Петров бессмысленно качал головою и бормотал:
— А я, брат и сам не знаю почему.
Он поднял на меня глаза и засмеялся.
— Алексей Леонидович Дебрянский, Плющиха, дом Арефьева, квартира № 20! Квартира № 20, дом Арефьева, Плющиха, Алексей Леонидович Дебрянский! Дебрянский! Дебрянский! зачастил он громко и быстро.
— Что это значит?
Он ответил мне таинственным взглядом.
— Две недели, брат, так то стучит… вроде телеграфа…
— Кто стучит?
— А вон там…
Петров кивнул на изразцовую печь в углу у входа.
— Мудрецы здешние, доктор с компанией, говорят: сверчки напели. Отчего же они мне напели о Дебрянском, а не о Петре, Сидоре, Антоне, как ты сказал? Кто их научил? Хорошо! пускай сверчки, я согласен и на сверчков, — да научил-то, научил кто их?
Петров подозрительно покосился на двери и нагнулся к моему уху:
— А я знаю: сила, брат, сила научила… та, невидимая, то, что всего сильнее и страшнее. Ты, вот, Анны испугался. Анна — что? Анна — вздор: форма, слепок, пузырь земли! Анна — сама раба. Но власть, но сила, которая оживляет материю этими формами и посылает уничтожать нас, — that is the question![42] Ужасно и непостижимо! И они — пузыри-то земли не отвечают о ней. Узнаем, лишь когда сами помрем. Я, брат, скоро, скоро, скоро… И из меня тоже слепится пузырь земли, и из меня!

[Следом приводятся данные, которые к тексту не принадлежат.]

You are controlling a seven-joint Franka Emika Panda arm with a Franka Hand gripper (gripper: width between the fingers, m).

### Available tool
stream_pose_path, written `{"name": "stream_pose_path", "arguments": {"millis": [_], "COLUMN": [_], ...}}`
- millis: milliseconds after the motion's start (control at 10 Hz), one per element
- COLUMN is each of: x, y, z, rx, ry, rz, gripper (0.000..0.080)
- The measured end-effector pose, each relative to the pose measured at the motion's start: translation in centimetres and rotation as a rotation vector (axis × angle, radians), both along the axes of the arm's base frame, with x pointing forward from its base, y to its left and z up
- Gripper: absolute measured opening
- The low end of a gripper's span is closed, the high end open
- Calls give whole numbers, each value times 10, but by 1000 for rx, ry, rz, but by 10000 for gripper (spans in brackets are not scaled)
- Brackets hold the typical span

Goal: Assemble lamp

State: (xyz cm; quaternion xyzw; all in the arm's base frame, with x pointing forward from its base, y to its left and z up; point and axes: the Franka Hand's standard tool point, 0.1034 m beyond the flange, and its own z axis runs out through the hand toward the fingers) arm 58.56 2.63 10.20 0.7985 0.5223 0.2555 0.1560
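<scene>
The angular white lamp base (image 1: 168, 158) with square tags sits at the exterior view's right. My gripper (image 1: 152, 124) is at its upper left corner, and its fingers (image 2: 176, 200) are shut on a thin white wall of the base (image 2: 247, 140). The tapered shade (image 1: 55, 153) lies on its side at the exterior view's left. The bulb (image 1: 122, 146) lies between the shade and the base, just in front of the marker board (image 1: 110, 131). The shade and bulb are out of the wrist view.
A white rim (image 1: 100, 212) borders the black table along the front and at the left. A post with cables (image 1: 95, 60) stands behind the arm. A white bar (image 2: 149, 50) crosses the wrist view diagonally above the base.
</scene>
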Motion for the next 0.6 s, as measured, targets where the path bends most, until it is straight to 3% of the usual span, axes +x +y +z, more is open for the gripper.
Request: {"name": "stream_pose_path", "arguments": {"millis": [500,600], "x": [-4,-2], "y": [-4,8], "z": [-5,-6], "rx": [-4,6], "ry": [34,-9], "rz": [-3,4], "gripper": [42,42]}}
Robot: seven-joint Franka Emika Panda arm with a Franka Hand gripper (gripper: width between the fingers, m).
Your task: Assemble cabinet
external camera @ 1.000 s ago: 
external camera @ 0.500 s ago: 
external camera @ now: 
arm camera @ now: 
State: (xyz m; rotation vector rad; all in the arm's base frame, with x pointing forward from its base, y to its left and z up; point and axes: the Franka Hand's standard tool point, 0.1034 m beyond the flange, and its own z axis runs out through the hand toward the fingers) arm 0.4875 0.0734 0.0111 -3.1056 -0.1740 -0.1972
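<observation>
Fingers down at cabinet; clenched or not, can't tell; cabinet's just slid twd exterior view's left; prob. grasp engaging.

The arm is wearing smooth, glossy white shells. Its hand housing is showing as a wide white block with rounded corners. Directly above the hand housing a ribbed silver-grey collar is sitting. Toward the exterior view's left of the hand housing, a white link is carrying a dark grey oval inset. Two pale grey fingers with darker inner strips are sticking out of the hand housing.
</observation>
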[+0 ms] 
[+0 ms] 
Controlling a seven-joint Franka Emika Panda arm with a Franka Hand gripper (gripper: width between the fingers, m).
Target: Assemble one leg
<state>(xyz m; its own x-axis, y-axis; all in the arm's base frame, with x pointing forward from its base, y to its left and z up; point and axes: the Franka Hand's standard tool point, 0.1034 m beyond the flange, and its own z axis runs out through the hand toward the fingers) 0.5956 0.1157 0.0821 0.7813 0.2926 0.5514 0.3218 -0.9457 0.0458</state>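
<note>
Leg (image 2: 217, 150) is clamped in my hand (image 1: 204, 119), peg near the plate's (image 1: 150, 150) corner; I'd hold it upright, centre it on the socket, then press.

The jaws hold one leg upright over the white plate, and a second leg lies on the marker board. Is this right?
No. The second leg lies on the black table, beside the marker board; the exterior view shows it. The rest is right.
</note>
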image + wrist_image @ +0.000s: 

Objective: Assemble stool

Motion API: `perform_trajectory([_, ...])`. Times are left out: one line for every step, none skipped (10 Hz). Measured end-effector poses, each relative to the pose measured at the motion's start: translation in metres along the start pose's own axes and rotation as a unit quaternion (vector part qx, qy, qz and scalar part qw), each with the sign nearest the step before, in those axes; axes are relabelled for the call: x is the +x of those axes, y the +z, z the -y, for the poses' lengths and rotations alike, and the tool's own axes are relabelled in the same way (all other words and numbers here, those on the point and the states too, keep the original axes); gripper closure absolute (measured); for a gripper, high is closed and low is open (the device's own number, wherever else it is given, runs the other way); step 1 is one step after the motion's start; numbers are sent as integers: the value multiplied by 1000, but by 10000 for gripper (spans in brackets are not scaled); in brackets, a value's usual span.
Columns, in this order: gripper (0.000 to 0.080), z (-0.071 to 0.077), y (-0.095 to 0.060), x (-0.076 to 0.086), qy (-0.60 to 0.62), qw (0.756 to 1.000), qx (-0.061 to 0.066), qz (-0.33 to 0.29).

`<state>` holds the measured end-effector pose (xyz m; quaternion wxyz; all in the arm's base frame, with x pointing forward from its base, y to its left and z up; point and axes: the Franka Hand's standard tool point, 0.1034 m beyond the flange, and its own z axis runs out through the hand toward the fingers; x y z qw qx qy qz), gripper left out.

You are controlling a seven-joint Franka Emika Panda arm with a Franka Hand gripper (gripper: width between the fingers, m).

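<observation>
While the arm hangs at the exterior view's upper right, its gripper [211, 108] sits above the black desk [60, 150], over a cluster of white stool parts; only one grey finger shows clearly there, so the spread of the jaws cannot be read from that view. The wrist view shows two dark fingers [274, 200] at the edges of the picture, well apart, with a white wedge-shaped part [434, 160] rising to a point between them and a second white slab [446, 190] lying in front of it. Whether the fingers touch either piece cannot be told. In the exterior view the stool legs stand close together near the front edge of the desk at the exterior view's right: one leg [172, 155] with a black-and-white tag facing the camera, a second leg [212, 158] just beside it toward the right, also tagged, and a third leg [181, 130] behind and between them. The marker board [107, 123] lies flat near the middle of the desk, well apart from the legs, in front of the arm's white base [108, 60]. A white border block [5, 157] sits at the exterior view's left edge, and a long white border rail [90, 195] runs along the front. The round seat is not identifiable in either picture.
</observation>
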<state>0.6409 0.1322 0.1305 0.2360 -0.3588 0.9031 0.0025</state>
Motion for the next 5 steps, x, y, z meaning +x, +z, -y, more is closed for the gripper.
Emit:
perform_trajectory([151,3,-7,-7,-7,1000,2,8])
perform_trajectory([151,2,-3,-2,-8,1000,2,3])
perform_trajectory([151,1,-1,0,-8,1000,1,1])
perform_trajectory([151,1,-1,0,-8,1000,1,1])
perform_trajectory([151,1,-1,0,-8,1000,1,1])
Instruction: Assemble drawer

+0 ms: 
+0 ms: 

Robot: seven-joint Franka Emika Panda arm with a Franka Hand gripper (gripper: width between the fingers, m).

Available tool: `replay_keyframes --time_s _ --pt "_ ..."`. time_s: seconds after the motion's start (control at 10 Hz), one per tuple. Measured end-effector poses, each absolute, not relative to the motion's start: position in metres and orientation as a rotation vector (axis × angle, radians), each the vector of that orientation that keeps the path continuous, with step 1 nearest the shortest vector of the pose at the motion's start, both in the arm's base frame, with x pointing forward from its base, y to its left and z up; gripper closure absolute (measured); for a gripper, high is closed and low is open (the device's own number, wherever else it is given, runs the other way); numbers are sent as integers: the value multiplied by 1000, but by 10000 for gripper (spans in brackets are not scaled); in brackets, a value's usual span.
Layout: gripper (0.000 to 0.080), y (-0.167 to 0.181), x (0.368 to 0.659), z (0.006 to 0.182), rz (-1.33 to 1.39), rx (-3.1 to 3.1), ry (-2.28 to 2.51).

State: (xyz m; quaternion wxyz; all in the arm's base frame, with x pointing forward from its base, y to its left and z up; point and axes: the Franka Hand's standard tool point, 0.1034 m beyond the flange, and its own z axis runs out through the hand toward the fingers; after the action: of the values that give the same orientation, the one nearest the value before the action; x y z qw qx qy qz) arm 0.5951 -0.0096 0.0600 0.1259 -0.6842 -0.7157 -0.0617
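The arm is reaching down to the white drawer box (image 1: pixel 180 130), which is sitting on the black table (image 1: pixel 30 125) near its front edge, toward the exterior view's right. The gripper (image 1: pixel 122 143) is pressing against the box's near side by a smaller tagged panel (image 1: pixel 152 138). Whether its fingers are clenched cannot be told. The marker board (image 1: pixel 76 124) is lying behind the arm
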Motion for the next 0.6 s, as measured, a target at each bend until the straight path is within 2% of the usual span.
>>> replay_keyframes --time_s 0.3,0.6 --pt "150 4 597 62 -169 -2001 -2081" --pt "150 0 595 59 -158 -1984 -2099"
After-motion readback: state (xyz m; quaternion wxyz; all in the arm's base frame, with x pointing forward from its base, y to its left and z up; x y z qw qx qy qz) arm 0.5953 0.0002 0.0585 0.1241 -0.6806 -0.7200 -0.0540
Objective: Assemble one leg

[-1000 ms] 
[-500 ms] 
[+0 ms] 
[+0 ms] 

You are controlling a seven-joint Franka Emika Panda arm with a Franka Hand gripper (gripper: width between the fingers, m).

Он таращил глаза, хватал руками воздух и мял его между ладоней, как глину. Меня он перестал замечать, весь поглощенный созерцанием незримого мира, который копошился вокруг него…
«Лепкий воздух, живой», с отвращением вспомнил я и задрожал, поймав себя на том, что, повторяя жест Петрова, сам мну в руках воображаемую глину… И, в слепом ужасе пред этою заразою помешательства, я убежал от больного.